Posso estar enganado, mas me parece que todos os escritores e artistas em geral vivem sempre numa oscilação mental entre si e o mundo. Os não-artistas também, claro. Mas é que esses indivíduos portadores de habilidades estéticas costumam, propositadamente ou não, passar um pouco da fronteira, seja para colher o seu material de trabalho ou para mostrá-lo. Vão demais, para dentro ou para fora.
E ainda com um agravante: o artista tem a firme convicção de que vai mudar o mundo. Essa empreitada quixotesca cai por terra não quando ele se dá conta de que não tem força ou expressão para isso, e sim quando descobre que o mundo, o mundão mesmo, não existe de fato.
A leitora pode pensar que estou misturando um pretenso tratado de estética com uma noite mal dormida, talvez até sofrendo a influência de bebida ou remédios de tarja preta antes da escrita. Não tanto. Ansiolítico algum me daria essa certeza de que a realidade não passa de uma grande abstração criada para nos controlar ou mesmo para nos manter nos eixos, evitando uma piração geral diante da nossa incapacidade de absorver a grande verdade, seja lá qual ela for.
(Lembro de três colegas de trabalho que apelidei de rivotrio.)
O Camões disse bem nos decassílabos: todo o mundo é composto de mudanças / tomando sempre novas qualidades. Heráclito, o patrono das empresas de fretes, já havia dito isso bem antes: o mais importante na vida é a mudança. Essas citações já tão batidas que nem precisei de aspas me vieram à mente quando, semana passada, vi um monte de gente confusa sobre algo que até então parecia simples: comemorar o dia internacional das mulheres tornou-se uma gentileza ou uma ofensa? Não quero entrar nessa questão, mesmo porque essas polêmicas surgem e desaparecem mais rápido do que a crônica, pescadora do efêmero, consegue reter.
Por exemplo, enquanto escrevo estas linhas todos parecem falar de Karnal, mas sei que até eu entender do que se trata já terá passado e os trendtopics serão outros, podendo me relegar ao ridículo da notícia velha. Retomando uma metáfora da era da mídia impressa (quem se lembra dela?), os cronistas precisam ter a perspectiva do peixe de feira que era embrulhado em jornais dos dias anteriores. Os passarinhos, cujas gaiolas forradas com desatualizações servem apenas para que eles manifestem sua opinião sob a forma de uma titiquinha.

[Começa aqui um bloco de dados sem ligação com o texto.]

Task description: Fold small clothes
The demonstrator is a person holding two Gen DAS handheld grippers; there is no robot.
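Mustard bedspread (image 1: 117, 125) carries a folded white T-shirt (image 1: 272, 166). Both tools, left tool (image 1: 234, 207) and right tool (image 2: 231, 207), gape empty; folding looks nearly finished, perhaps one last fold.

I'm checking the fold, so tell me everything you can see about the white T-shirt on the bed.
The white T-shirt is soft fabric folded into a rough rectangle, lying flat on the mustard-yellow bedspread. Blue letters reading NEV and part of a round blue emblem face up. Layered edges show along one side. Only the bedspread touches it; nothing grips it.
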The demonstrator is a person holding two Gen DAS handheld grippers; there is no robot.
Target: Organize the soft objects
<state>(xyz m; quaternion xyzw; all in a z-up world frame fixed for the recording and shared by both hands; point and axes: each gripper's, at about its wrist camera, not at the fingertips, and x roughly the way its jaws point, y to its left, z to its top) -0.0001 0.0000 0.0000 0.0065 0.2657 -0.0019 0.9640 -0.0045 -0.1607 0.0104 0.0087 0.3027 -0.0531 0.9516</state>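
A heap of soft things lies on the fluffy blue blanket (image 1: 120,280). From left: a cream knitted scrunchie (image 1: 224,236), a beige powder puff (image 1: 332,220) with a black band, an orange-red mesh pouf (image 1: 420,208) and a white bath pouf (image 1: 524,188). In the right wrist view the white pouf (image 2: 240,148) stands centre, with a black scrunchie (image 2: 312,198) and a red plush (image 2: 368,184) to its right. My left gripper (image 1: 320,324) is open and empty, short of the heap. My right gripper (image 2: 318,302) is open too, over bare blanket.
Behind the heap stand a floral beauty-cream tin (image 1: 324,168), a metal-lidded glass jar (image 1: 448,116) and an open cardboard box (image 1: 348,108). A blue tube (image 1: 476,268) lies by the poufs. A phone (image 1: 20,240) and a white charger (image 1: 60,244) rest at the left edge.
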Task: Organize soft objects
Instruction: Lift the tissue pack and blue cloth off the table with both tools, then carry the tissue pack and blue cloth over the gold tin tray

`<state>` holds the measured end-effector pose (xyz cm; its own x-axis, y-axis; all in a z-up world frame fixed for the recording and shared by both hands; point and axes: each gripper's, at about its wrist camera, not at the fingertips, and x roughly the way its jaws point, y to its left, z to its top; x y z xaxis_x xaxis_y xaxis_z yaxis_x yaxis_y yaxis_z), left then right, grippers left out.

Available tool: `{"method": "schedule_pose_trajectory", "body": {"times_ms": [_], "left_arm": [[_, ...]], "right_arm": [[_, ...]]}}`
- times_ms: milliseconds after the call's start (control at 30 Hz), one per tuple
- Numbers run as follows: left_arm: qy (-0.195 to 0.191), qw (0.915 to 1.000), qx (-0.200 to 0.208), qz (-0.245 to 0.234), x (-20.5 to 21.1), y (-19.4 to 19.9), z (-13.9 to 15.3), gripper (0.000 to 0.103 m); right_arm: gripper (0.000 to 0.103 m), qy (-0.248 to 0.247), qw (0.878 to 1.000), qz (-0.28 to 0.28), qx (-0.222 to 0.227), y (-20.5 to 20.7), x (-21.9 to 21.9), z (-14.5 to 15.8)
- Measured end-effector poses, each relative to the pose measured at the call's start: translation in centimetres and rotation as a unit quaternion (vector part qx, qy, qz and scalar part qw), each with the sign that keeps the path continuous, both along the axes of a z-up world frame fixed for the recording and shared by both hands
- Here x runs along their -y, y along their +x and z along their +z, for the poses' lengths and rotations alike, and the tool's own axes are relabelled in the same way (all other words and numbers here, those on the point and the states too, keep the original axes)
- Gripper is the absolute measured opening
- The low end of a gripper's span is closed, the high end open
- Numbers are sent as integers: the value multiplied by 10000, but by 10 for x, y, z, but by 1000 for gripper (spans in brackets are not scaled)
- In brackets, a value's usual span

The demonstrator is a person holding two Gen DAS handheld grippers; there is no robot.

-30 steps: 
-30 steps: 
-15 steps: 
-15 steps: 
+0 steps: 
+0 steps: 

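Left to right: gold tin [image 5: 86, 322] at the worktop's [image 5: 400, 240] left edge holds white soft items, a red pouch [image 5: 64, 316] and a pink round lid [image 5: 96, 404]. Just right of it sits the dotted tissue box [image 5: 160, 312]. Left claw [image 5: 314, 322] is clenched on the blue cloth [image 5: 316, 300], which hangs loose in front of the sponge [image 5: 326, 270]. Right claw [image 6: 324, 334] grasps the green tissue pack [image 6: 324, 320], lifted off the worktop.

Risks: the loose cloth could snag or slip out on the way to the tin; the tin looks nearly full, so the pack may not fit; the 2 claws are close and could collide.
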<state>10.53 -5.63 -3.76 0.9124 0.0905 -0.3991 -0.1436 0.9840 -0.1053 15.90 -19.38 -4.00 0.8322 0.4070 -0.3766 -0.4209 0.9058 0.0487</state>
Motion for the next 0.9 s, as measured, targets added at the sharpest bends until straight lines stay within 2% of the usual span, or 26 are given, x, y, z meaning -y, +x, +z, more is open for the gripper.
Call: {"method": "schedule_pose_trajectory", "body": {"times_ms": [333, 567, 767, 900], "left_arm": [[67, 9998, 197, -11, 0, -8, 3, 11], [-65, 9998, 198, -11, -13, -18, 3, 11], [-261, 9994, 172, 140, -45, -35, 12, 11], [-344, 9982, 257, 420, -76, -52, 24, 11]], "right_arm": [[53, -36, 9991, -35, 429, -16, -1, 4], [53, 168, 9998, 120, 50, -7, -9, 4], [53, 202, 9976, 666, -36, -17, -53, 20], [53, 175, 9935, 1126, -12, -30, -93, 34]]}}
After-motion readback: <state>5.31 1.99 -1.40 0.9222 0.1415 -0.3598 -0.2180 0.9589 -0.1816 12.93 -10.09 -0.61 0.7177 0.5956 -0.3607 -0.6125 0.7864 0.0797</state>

Esse sintoma e sentimento de anacronia aguda – ou anagudeza crônica – que a lentidão nos confere tem apenas um lado bom, que é não se deixar tomar pela fúria instantânea e virtual que parece assolar tanta gente. Creio que a culpa deve ser dos logaritmos das redes sociais, que impelem as pessoas a ler e comentar determinados assuntos propositadamente direcionados para disseminar a cólera do dia, que será trocada por outra rapidamente. Essa técnica não é novidade, apenas tomou uma escala maior e veloz.
Nesses dias estive em Paraty a trabalho e, conversando sobre isso, concluí que a locomotiva de palavras que ordenam os logaritmos deve se retroalimentar num sistema virtual programado para a manutenção de um suposto estado de guerrilha que mantém as pessoas interessadas e democraticamente expressivas. Expressão e democracia são termos que traduzem conquistas, que de fato são. Mas desconfio que há um tipo de matrix nos controlando, ou pelo menos tentando.
Depois de umas e outras (sempre elas), cheguei a uma possibilidade efetiva para uma revolução libertária no mundo – e daí talvez minha maior contribuição para a missão quixotesca lá do início: se todos os bilhões de pessoas escreverem trocadilhos ao mesmo tempo, o sistema entraria em pane que faria caírem as cortinas que escondem o Mágico de Oz.
Já se disse, creio que o Millôr (sempre ele): um ditador pode evitar uma fotografia, não uma caricatura. Ou seja, não valem os memes, esses saborosos pitacos de humor que também têm o fluxo controlado. Minha proposta é de uma postagem maciça feito uma grande farofa, poética, dadaísta, em que os duplos, triplos sentidos vão bagunçar os anúncios, provocar colisões de interesses, distanciar e aproximar indivíduos de maneira randômica, redirecionar postagens aos abismos do inusitado. Depois do cataclisma virtual haverá um risonho e novo despertar da humanidade.
Dei a ideia e, antes que ela desapareça, grito como se pintasse num quadro de gelo: só a megafarofa de ideias salvará o nosso mundo!